# Work instruction:
Among the entries that follow, find the lines containing the string "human" and copy them.

# Data provided:
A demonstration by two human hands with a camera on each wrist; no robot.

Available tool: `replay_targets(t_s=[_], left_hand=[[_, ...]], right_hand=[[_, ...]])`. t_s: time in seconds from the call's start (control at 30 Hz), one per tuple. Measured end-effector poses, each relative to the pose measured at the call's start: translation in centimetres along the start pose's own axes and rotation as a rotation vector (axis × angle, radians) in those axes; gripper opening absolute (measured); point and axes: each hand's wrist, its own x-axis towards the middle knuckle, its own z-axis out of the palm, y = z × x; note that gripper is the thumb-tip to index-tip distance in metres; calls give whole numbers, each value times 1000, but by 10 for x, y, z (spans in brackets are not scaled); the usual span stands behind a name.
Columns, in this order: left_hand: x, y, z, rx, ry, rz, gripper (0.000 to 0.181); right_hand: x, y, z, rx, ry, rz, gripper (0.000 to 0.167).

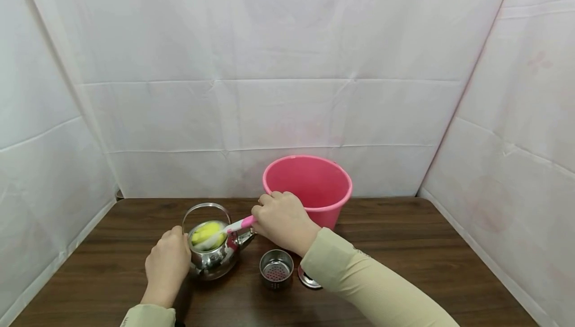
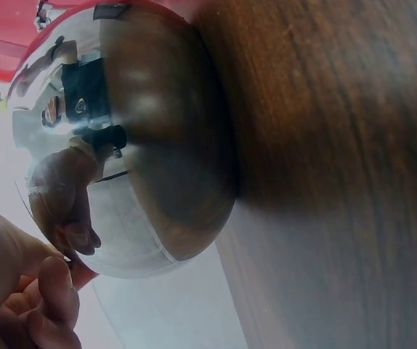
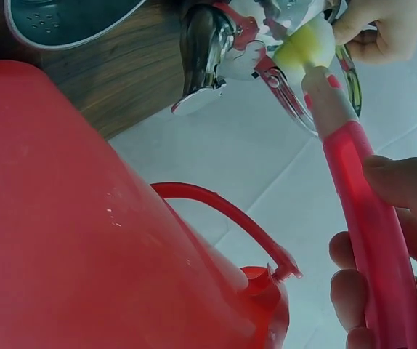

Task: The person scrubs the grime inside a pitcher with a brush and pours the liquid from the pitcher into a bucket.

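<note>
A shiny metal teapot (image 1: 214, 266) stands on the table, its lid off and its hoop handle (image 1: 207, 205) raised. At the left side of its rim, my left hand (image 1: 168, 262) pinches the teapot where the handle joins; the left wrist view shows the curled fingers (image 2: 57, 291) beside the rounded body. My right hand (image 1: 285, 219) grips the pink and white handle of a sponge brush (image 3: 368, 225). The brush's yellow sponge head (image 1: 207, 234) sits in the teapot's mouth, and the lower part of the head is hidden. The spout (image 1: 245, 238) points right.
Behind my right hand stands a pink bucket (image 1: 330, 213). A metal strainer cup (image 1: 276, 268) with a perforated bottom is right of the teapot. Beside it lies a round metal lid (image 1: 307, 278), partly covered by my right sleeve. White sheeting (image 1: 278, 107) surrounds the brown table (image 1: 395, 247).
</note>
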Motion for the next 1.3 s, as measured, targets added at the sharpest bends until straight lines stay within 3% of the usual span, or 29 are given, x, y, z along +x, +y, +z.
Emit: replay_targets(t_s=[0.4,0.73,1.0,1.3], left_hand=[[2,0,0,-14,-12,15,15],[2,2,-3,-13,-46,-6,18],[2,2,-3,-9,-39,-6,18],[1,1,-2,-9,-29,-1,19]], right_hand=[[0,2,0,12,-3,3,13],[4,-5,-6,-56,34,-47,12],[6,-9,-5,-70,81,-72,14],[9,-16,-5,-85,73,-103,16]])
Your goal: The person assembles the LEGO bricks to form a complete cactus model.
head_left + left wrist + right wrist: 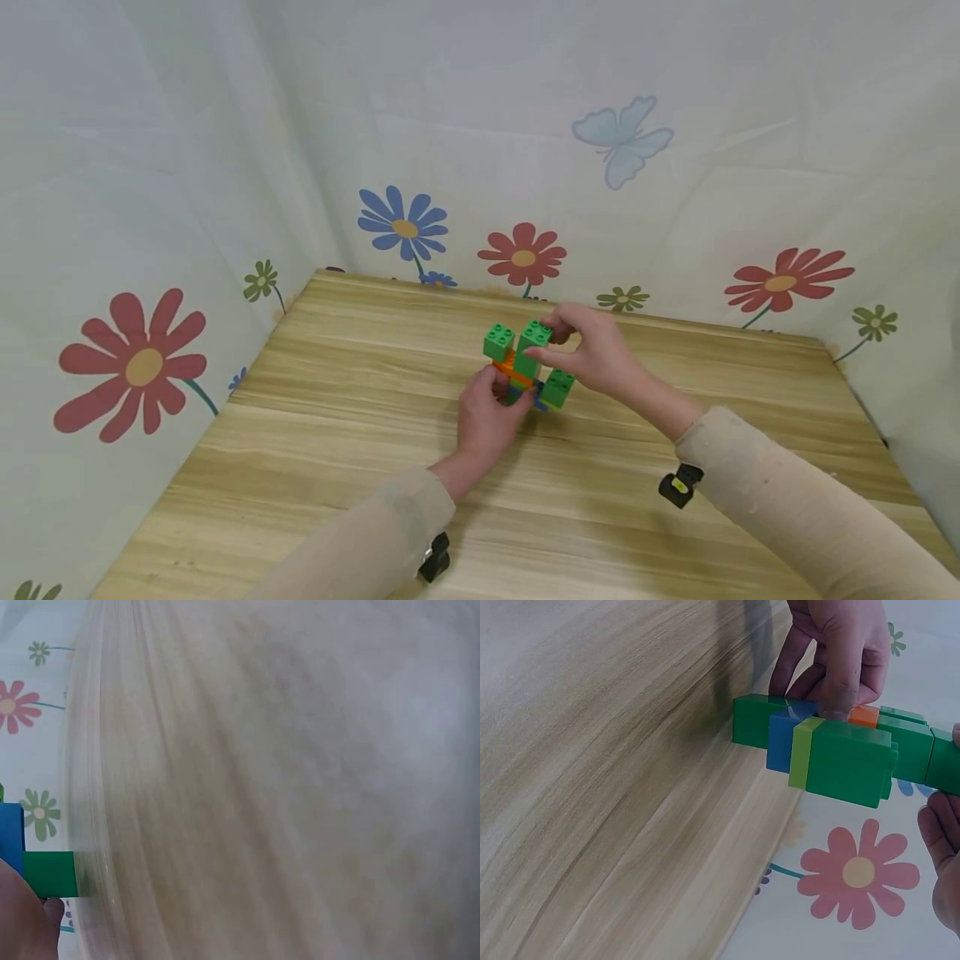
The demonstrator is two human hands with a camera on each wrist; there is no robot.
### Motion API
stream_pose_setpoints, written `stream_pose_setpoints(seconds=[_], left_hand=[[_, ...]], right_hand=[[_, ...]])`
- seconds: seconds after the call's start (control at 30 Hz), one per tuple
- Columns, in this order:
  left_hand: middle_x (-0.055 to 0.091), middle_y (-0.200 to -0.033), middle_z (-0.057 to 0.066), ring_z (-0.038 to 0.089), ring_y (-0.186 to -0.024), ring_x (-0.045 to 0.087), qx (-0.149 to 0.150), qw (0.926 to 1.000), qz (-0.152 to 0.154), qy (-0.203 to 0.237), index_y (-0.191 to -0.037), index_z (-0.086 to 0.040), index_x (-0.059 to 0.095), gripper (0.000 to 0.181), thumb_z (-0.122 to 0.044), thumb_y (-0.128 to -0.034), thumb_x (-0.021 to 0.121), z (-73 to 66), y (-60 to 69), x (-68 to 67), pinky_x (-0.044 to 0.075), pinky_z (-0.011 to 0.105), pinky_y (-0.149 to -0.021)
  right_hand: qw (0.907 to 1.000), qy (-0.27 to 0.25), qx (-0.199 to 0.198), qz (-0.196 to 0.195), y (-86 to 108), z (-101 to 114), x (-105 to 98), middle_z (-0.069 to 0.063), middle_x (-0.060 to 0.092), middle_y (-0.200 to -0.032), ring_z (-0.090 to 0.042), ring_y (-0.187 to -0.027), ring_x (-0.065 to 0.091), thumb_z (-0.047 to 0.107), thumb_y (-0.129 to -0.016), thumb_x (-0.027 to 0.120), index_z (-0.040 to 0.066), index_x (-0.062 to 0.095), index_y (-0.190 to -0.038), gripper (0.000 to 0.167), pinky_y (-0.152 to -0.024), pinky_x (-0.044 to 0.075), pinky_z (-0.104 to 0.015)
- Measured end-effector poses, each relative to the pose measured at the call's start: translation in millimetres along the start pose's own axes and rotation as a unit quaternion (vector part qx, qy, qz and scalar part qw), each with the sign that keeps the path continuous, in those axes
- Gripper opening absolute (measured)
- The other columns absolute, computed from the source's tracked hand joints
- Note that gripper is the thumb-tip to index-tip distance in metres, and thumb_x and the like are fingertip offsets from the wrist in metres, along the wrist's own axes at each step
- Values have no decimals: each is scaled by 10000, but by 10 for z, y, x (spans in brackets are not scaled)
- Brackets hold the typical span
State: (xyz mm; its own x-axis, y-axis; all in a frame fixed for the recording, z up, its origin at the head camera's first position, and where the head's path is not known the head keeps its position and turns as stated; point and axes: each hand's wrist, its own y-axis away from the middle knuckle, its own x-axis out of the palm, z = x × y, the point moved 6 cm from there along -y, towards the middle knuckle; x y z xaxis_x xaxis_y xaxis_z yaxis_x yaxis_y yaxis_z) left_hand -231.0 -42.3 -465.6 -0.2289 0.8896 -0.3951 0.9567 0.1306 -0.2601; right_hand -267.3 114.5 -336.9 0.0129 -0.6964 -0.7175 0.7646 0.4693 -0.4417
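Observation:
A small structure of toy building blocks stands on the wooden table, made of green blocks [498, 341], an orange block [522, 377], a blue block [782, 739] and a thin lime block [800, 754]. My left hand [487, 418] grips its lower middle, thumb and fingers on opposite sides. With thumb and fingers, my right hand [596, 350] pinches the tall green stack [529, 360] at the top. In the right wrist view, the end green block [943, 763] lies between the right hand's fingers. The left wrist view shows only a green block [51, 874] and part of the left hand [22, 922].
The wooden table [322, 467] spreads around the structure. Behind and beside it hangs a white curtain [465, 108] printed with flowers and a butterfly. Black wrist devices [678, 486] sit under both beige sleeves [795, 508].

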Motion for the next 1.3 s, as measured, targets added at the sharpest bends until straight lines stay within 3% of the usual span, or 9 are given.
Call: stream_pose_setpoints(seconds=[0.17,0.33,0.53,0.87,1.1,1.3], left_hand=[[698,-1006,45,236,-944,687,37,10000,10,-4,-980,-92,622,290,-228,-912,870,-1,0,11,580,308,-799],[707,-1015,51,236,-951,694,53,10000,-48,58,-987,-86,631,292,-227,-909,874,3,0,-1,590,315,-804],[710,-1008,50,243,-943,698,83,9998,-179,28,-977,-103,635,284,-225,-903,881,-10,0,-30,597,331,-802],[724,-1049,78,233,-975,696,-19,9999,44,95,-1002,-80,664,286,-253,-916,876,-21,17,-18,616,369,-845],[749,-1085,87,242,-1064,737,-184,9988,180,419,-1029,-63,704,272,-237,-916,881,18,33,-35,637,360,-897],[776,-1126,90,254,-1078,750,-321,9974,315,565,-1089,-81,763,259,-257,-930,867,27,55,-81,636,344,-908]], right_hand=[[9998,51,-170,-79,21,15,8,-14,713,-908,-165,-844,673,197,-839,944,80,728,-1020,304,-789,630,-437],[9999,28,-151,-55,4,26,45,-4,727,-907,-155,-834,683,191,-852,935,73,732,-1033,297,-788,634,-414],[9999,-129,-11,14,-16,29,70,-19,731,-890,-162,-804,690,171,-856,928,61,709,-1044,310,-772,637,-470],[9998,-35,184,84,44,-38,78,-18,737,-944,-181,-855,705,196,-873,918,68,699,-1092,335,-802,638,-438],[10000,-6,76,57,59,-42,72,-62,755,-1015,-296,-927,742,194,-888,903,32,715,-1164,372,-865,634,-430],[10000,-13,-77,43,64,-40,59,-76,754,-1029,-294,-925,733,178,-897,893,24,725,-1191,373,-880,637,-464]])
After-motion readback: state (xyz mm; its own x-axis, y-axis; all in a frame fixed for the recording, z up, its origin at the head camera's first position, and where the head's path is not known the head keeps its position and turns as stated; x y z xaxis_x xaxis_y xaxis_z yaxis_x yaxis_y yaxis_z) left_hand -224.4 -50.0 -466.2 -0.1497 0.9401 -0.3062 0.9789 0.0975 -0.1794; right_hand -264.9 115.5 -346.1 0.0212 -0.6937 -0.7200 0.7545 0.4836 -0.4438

# Solved problem:
A demonstration by two human hands with a camera on each wrist; no robot.
The demonstrator is two human hands with a camera on each wrist; there is no robot.

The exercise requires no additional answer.